▽

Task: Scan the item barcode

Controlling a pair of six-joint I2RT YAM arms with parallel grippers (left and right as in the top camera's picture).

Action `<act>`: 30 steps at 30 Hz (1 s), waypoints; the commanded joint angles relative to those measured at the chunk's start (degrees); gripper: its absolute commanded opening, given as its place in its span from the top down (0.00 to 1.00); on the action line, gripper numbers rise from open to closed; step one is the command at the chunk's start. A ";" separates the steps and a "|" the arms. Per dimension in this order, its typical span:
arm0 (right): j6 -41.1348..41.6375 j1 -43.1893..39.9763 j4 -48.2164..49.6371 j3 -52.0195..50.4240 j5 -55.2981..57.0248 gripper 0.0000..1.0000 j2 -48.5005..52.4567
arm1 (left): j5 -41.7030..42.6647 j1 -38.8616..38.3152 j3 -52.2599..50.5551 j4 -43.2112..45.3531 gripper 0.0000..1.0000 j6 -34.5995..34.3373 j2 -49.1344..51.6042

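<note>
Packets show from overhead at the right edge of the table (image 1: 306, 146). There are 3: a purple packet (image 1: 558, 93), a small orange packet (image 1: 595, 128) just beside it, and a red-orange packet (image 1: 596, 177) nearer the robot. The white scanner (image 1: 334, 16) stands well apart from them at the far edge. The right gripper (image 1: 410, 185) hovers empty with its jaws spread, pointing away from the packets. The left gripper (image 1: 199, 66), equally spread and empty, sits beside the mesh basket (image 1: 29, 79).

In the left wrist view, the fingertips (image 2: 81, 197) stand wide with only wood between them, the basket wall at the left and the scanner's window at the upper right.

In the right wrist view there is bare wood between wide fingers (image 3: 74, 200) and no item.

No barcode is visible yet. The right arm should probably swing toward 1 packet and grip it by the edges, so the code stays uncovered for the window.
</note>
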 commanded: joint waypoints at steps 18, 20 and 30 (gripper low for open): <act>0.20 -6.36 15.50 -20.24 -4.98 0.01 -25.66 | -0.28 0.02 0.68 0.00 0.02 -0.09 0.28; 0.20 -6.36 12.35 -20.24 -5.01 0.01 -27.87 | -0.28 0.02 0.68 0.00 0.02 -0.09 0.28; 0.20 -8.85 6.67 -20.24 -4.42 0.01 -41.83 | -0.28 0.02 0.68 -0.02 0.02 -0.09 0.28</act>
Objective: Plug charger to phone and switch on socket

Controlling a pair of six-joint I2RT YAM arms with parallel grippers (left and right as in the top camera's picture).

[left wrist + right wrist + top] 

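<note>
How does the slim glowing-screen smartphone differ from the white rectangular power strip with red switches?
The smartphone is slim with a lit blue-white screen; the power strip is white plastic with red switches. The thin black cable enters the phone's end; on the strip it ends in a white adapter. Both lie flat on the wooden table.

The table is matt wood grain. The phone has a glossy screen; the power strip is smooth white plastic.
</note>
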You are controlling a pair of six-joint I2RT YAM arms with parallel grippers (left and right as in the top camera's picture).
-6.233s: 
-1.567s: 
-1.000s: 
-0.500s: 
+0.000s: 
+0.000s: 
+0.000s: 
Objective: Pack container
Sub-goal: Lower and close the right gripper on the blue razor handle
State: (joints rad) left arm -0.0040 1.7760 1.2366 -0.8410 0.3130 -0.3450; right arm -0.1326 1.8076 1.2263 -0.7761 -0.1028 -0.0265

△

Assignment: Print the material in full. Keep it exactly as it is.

Task response:
Task: Scan the item barcode

Controlling a pair of six-joint I2RT YAM arms with parallel grippers (left and right as in the top camera's picture).

Action `<act>`: 30 steps at 30 Hz (1 s), waypoints; the commanded joint angles relative to those measured at the chunk's start (degrees); gripper: its absolute commanded opening, given as its place in its span from the top down (0.00 to 1.00); on the action line, gripper numbers rise from open to closed; step one is the command at the chunk's start. A ";" separates the steps and a "|" the arms. Per dimension in this order, its typical span:
arm0 (right): j6 -41.1348..41.6375 j1 -43.1893..39.9763 j4 -48.2164..49.6371 j3 -52.0195..50.4240 j5 -55.2981..57.0248 gripper 0.0000..1.0000 j2 -48.5005..52.4567
arm1 (left): j5 -41.7030..42.6647 j1 -38.8616..38.3152 j3 -52.2599..50.5551 j4 -43.2112..45.3531 gripper 0.0000..1.0000 j6 -34.5995..34.3373 j2 -49.1344..51.6042

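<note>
Packets show from overhead at the right edge of the table (image 1: 306, 146). There are 3: a purple packet (image 1: 558, 93), a small orange packet (image 1: 595, 128) just beside it, and a red-orange packet (image 1: 596, 177) nearer the robot. The white scanner (image 1: 334, 16) stands well apart from them at the far edge. The right gripper (image 1: 410, 185) hovers empty with its jaws spread, pointing away from the packets. The left gripper (image 1: 199, 66), equally spread and empty, sits beside the mesh basket (image 1: 29, 79).

In the left wrist view, the fingertips (image 2: 81, 197) stand wide with only wood between them, the basket wall at the left and the scanner's window at the upper right.

In the right wrist view there is bare wood between wide fingers (image 3: 74, 200) and no item.

No barcode is visible yet. The right arm should probably swing toward 1 packet and grip it by the edges, so the code stays uncovered for the window.
</note>
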 commanded: joint waypoints at steps 18, 20 and 30 (gripper low for open): <act>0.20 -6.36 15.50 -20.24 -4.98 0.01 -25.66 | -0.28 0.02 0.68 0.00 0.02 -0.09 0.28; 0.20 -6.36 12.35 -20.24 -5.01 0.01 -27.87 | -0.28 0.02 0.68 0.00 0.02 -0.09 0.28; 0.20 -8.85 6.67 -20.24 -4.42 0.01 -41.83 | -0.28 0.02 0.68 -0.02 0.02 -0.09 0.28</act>
Objective: Plug charger to phone and switch on socket

Controlling a pair of six-joint I2RT YAM arms with parallel grippers (left and right as in the top camera's picture).

[left wrist + right wrist + top] 

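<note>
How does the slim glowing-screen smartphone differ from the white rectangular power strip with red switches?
The smartphone is slim with a lit blue-white screen; the power strip is white plastic with red switches. The thin black cable enters the phone's end; on the strip it ends in a white adapter. Both lie flat on the wooden table.

The table is matt wood grain. The phone has a glossy screen; the power strip is smooth white plastic.
</note>
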You are controlling a pair of six-joint I2RT YAM arms with parallel grippers (left and right as in the top camera's picture).
-6.233s: 
-1.567s: 
-1.000s: 
-0.500s: 
+0.000s: 
+0.000s: 
+0.000s: 
Objective: Pack container
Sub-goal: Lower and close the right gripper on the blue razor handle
State: (joints rad) left arm -0.0040 1.7760 1.2366 -0.8410 0.3130 -0.3450; right arm -0.1326 1.8076 1.2263 -0.7761 -0.1028 -0.0265

Nothing remains to be added to the output.